Your goal
Could you set down exactly the lines of the data below, starting at the one that holds "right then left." and ending at the one that holds "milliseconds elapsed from", both included, and only those?
[[ Record extracts, beginning ]]
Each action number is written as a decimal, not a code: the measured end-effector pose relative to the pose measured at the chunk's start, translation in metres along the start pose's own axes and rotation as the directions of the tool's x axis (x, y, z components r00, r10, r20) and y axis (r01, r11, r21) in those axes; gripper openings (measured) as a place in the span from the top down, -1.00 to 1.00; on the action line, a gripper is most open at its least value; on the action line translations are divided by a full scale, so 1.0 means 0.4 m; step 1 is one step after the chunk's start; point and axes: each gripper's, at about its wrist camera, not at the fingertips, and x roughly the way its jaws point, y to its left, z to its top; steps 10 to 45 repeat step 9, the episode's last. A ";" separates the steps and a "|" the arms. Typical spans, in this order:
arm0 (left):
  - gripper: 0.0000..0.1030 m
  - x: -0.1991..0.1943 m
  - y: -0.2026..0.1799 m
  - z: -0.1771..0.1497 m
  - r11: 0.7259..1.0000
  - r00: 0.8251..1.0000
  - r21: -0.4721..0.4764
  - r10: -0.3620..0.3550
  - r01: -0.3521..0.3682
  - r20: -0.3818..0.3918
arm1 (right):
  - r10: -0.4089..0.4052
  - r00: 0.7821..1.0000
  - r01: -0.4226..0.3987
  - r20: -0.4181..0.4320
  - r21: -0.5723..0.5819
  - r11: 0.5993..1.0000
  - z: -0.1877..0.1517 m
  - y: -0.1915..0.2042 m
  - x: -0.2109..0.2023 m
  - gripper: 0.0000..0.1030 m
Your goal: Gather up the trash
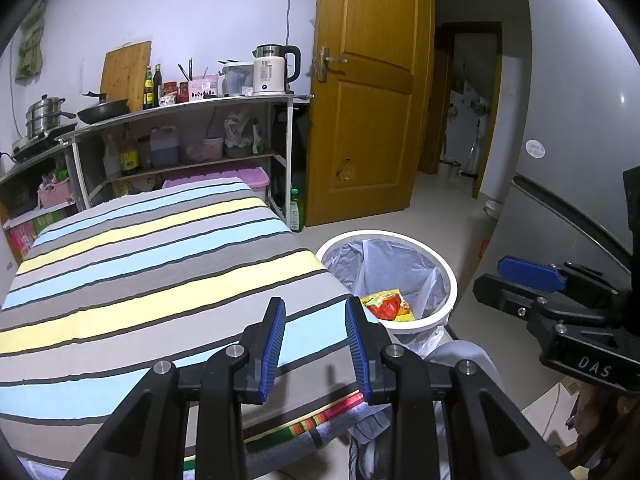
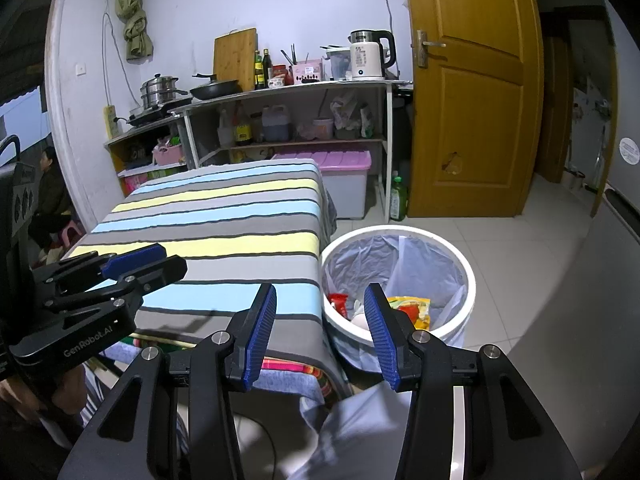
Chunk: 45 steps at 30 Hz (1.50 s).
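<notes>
Your left gripper (image 1: 316, 344) and right gripper (image 2: 322, 332) both hang with jaws apart and empty above the striped table (image 1: 152, 264). The wrappers (image 2: 412, 310) lie in the white bin (image 2: 472, 280) beside it.

The bin (image 2: 400, 240) stands on the floor just right of the table (image 2: 224, 216), wrappers (image 2: 416, 310) lying in it, with shelves (image 2: 304, 112) behind the table and the door (image 2: 472, 100) to their right.
</notes>
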 end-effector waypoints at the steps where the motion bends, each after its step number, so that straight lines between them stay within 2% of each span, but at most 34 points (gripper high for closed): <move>1: 0.41 0.001 0.004 0.000 1.000 1.000 -0.002 -0.003 0.003 -0.001 | 0.001 1.000 -0.001 0.000 -0.002 1.000 -0.002 0.000 0.003 0.09; 45: 0.41 0.010 0.008 -0.001 1.000 1.000 -0.011 -0.001 0.001 0.004 | 0.002 1.000 -0.002 -0.010 -0.005 1.000 -0.002 -0.009 0.021 0.09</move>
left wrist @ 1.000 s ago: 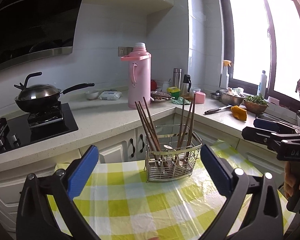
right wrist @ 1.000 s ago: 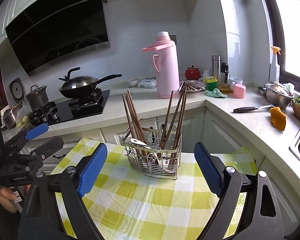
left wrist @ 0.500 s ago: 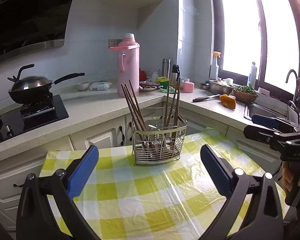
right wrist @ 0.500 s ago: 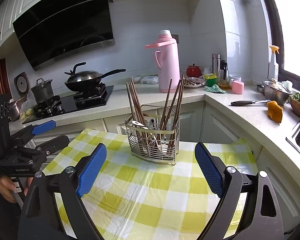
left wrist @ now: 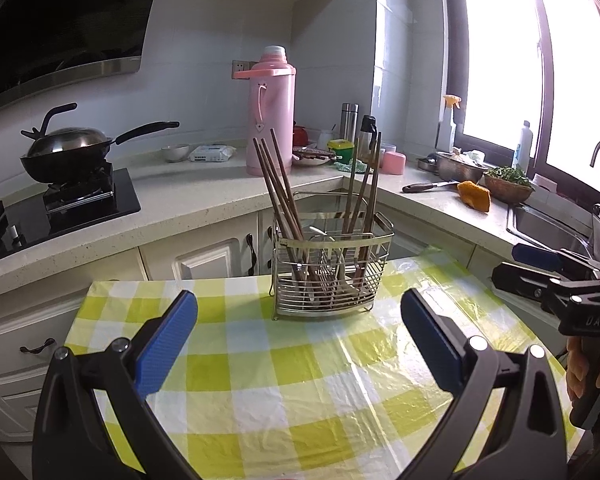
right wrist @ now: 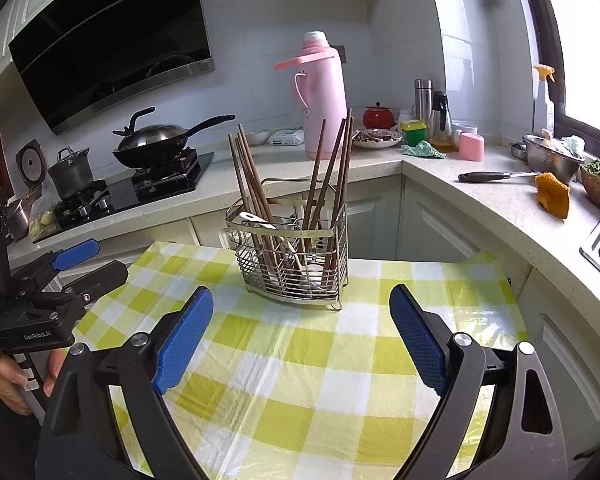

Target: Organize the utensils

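Chopsticks (left wrist: 278, 188) lean in the left compartment of the wire caddy (left wrist: 332, 268), more chopsticks (left wrist: 364, 184) stand in the right one, and pale spoons (right wrist: 300, 258) lie low between them. The caddy stands upright on the checked cloth of the desk (left wrist: 300, 380), ahead of both tools. The left tool (left wrist: 300, 340) is spread wide and holds nothing; the right tool (right wrist: 300, 328) is likewise wide and empty, well apart from the caddy. Judging by this, everything sits in the caddy already, so the sorting looks finished or nearly so; nothing loose shows on the cloth.
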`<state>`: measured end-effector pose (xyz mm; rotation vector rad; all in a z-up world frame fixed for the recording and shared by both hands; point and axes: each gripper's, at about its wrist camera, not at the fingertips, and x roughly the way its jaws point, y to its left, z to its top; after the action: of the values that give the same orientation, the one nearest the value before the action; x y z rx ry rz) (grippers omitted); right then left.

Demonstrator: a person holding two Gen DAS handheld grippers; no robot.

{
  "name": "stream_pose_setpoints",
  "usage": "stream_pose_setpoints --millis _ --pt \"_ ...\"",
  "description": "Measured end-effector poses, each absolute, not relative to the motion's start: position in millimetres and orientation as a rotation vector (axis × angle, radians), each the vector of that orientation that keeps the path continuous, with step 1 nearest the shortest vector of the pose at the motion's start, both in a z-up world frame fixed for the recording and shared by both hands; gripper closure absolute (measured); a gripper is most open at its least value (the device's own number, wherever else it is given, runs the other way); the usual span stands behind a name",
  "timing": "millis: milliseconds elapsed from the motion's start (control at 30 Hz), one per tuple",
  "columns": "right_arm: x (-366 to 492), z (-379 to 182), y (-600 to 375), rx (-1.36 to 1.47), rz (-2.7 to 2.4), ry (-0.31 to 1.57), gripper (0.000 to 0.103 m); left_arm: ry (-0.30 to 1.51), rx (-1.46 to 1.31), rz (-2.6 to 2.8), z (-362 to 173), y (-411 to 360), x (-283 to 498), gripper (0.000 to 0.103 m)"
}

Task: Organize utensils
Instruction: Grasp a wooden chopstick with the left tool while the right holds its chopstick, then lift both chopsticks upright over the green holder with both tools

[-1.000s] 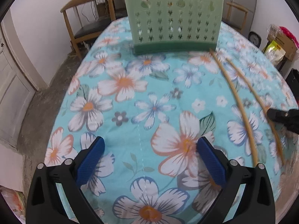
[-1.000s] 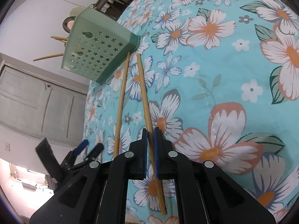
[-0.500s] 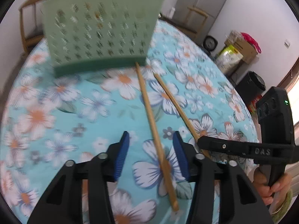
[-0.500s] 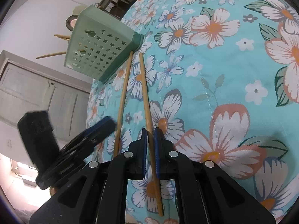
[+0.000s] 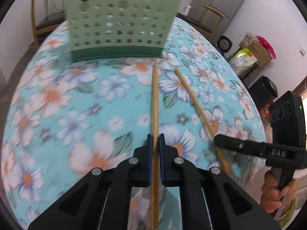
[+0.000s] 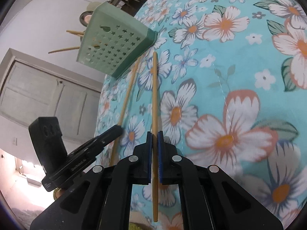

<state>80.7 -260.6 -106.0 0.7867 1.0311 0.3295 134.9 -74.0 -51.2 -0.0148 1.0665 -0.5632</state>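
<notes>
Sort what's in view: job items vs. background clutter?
Job: left gripper shut on left chopstick; right gripper shut on right chopstick; green utensil holder.
Background: wooden chairs, fridge, black bin.

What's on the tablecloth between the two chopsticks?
Nothing: only bare floral tablecloth between the left chopstick and the right chopstick, clearest in the left wrist view.

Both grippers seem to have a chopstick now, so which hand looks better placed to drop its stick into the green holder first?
Probably the left gripper: its chopstick points nearly at the green holder's base, while the right gripper's chopstick angles off to the side.
</notes>
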Motion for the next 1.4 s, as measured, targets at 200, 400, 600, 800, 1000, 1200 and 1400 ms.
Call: stream_pose_setpoints --millis 200,400,600,800,1000,1200,1400 --pt "71 -102 -253 0.717 0.335 1.066 0.095 1.065 -0.015 -0.492 -49 -31 111 0.097" --pt "80 -90 -239 0.583 0.291 1.068 0.079 1.074 0.026 -0.513 -51 -16 108 0.082" --pt "101 -83 -221 0.423 0.265 1.075 0.076 1.123 0.026 -0.565 -59 -24 128 0.079" --pt "131 -88 -216 0.353 0.238 1.111 0.076 1.175 0.017 -0.571 -63 -37 165 0.079" --pt "158 -90 -218 0.339 0.241 1.127 0.079 1.244 -0.019 -0.581 -64 -50 206 0.079" --pt "181 -91 -216 0.334 0.229 1.125 0.084 1.218 0.026 -0.561 -63 -65 221 0.079" --pt "193 -93 -213 0.331 0.198 1.114 0.094 1.164 0.112 -0.503 -63 -80 221 0.086"
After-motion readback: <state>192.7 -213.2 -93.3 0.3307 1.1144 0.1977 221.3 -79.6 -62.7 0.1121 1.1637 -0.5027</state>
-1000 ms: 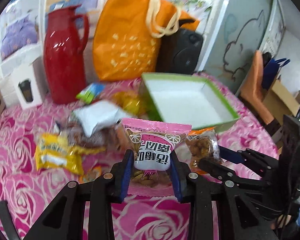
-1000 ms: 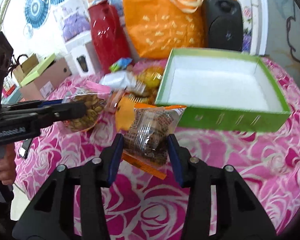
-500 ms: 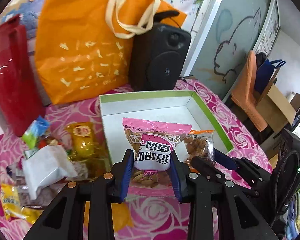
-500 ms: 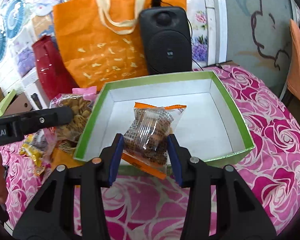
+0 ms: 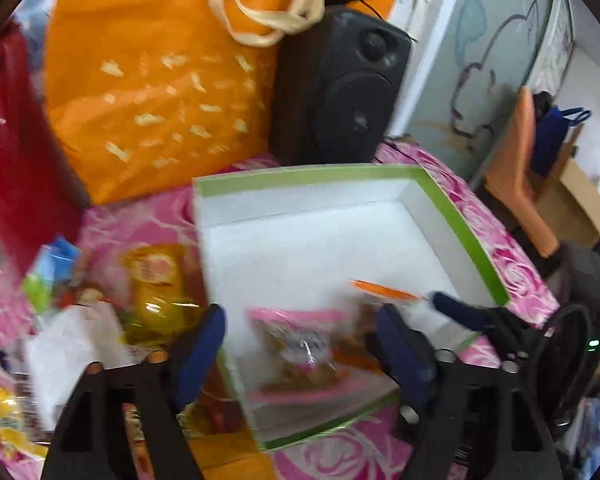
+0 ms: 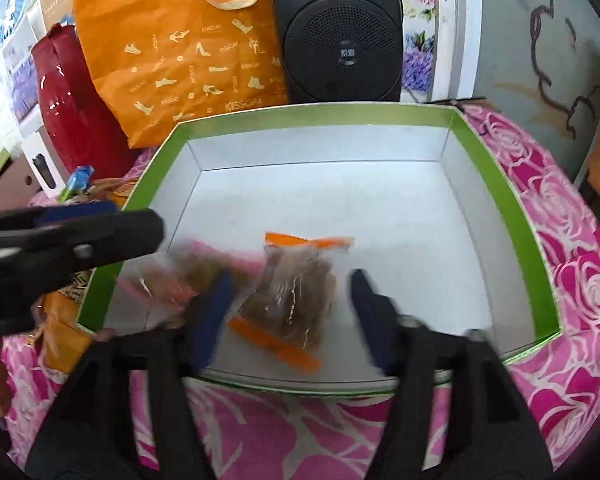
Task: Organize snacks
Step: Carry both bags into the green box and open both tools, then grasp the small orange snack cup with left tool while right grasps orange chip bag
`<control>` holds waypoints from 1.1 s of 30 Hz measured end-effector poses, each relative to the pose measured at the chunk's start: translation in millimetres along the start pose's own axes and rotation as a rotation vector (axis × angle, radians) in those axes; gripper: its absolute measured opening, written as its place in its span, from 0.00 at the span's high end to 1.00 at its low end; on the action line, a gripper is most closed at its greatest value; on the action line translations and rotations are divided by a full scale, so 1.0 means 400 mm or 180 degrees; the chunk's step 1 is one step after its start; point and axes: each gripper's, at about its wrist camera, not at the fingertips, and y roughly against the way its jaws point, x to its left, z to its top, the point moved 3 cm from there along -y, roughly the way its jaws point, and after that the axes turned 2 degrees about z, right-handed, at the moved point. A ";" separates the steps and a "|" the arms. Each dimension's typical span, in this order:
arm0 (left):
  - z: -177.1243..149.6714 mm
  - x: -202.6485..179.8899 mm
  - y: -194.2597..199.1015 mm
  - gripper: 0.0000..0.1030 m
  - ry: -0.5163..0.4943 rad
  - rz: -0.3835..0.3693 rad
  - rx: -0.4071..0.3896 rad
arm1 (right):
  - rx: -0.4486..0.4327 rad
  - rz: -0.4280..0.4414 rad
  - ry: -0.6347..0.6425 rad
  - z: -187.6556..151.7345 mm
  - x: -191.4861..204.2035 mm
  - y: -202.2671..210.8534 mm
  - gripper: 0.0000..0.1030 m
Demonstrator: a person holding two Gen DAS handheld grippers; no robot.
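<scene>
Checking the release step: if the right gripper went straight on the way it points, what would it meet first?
Probably the orange packet, lying between the open right gripper's fingers inside the green box. Beyond it comes the box's white floor. Blur makes depth uncertain.

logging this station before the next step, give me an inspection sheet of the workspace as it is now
surface: pink rose-print tablecloth, fully covered.
job's things: green box open, white inside; pink snack packet and orange snack packet both over its floor, blurred.
clutter: loose snack pile left of the box; red thermos, orange tote bag and black speaker behind it.
grippers: left gripper open, fingers clear of the pink packet; right gripper open around the orange packet.
cables: thin black cable by the speaker base.
surroundings: grey wall with a line drawing; cardboard boxes off the table.
</scene>
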 end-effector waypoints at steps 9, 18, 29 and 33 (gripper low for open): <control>-0.014 0.058 0.085 0.09 0.0186 0.0499 -0.0281 | -0.0093 -0.0113 0.0171 0.000 0.014 0.065 0.01; -0.059 0.107 0.181 0.09 0.0314 0.0615 -0.0444 | -0.0228 -0.0079 0.0376 -0.007 0.080 0.154 0.01; -0.230 0.262 0.305 0.09 0.0703 0.0801 -0.0459 | 0.0046 0.0570 0.0612 -0.092 0.234 0.169 0.01; -0.317 0.326 0.319 0.09 0.0802 0.0887 -0.0320 | 0.0392 0.0802 0.0647 -0.142 0.308 0.101 0.08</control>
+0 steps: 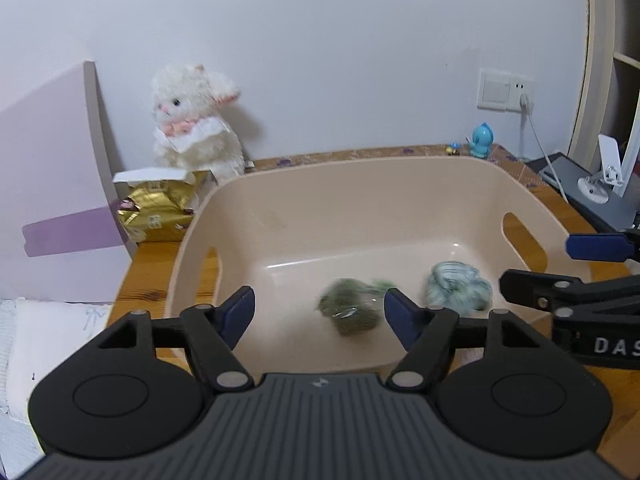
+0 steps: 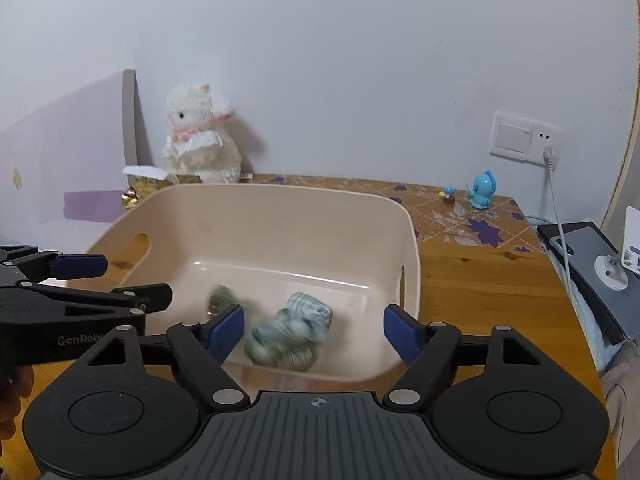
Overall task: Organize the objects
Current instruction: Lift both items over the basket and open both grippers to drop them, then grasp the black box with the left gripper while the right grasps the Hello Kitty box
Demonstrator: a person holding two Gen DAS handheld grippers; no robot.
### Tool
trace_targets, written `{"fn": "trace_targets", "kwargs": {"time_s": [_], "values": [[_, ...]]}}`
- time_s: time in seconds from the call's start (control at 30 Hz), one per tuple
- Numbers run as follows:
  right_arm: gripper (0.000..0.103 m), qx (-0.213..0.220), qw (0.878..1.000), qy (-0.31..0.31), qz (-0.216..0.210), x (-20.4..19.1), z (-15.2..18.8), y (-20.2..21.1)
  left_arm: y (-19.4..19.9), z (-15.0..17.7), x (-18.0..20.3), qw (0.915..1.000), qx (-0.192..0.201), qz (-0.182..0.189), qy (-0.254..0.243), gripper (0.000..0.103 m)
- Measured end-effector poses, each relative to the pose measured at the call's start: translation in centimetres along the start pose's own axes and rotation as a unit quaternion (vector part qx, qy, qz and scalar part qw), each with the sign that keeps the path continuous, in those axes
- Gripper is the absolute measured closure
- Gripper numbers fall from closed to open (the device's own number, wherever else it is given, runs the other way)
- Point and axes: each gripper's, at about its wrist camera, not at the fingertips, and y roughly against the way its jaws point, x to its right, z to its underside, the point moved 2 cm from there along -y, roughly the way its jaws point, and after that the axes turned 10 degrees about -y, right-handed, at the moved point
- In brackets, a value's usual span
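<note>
Wooden table [image 2: 480,280]: both grippers' fingers spread wide, empty; one reads "GenRob", one "DAS".

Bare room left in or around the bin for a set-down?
Inside the beige bin, the far half of the floor is bare, behind the dark green bundle and the pale green bundle. Outside, bare tabletop lies between the bin's right wall and the dark device. Crowded: the bin's near floor, and its left rear corner by the gold bag and plush toy.

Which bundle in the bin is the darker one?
The dark green bundle, on the left-handle side of the beige bin; the other bundle is pale blue-green with stripes.
</note>
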Motion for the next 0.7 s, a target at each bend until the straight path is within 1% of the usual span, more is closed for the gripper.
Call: {"fn": "trace_targets", "kwargs": {"time_s": [0.1, 0.13, 0.23, 0.3, 0.43, 0.7], "values": [[0.008, 0.007, 1.000, -0.002, -0.009, -0.4, 0.8, 1.9, 1.8, 0.4, -0.5, 0.9999, 0.009, -0.004, 0.001, 0.024], [0.005, 0.008, 1.000, -0.001, -0.010, -0.6, 1.1, 2.4, 2.3, 0.6, -0.6, 0.9999, 0.011, -0.007, 0.000, 0.022], [0.003, 0.007, 1.000, 0.005, -0.014, -0.9, 2.3, 4.1, 4.0, 1.7, -0.9, 0.9998, 0.009, -0.016, -0.004, 0.014], [0.000, 0.003, 1.000, 0.007, -0.017, -0.9, 3.3, 5.0, 5.1, 2.7, -1.0, 0.9997, 0.007, -0.021, -0.008, 0.014], [0.000, -0.015, 1.000, 0.013, -0.020, -1.1, 5.3, 5.7, 6.3, 4.8, -1.2, 0.9996, -0.006, -0.025, -0.013, 0.014], [0.000, -0.062, 0.998, 0.001, -0.024, -1.1, 9.9, 4.7, 6.1, 8.9, -1.1, 0.9988, -0.043, -0.017, -0.015, 0.014]]}}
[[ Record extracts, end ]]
Exercise response
`<state>`: measured end-effector pose (xyz mm; rotation vector rad; all in a z-up world frame fixed for the recording and shared by both hands; point and axes: each gripper's, at about its wrist camera, not at the fingertips, and x roughly the way its jaws point, y to its left, z to its top; after the action: of the values that give the same orientation, the one nearest the value before the action; x y z rx ry rz) (grippers omitted); right then left.

Demonstrator: a person holding two Gen DAS handheld grippers; no robot.

{
  "name": "stream_pose_setpoints",
  "usage": "stream_pose_setpoints --millis _ --pt \"_ ...\"",
  "description": "Measured end-effector poses, each absolute, not relative to the motion's start: position in millimetres and orientation as a rotation vector (axis × angle, radians), each the vector of that orientation that keeps the path continuous, with step 1 nearest the shortest vector of the pose at the motion's start, both in a z-up world frame fixed for the recording and shared by both hands; gripper closure absolute (measured); a gripper is most open at its least value (the device's own number, wherever else it is given, runs the other way); the usual span stands behind a name",
  "timing": "millis: milliseconds elapsed from the motion's start (control at 30 Hz), one per tuple",

The answer is now complete.